Design Space Exploration for Scheduling and Allocation in High Level Synthesis of Datapaths


Abstract

Increasing design complexity and shrinking lead times have led to automation of the VLSI design flow at higher levels of abstraction. High-level synthesis (HLS) is that phase in system design which deals with the translation of behavioral descriptions in high-level languages such as C or graphical representations in the form of data flow graphs (DFGs) and control data flow graphs (CDFGs) into an equivalent register transfer level (RTL) netlist. The typical objectives to be optimized during HLS such as delay, area, and power are mutually conflicting thereby necessitating the rapid exploration of the entire design space to identify solutions with different trade-offs among the objectives. This is called design space exploration (DSE). The NP-complete nature of HLS problems requires heuristic approaches which are capable of yielding near optimal solutions.
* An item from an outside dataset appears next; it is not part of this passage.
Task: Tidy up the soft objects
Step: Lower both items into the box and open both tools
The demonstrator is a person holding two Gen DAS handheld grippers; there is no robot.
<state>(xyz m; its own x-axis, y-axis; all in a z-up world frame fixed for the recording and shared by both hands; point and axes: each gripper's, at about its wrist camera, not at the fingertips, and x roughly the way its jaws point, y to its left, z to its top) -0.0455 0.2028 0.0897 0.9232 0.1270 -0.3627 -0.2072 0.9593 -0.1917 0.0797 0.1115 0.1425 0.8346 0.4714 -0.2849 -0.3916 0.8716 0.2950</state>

Population-based meta-heuristics such as genetic algorithms (GAs) and particle swarm optimization (PSO) are ideal candidates for DSE since they are capable of generating a population of trade-off solutions in a single run. The application of multi-objective GA and PSO approaches for optimization of power, area, and delay during datapath scheduling and allocation phases of HLS is discussed in this chapter. A novel metric-based approach for estimating the potential of a schedule to yield low-power bindings is also proposed.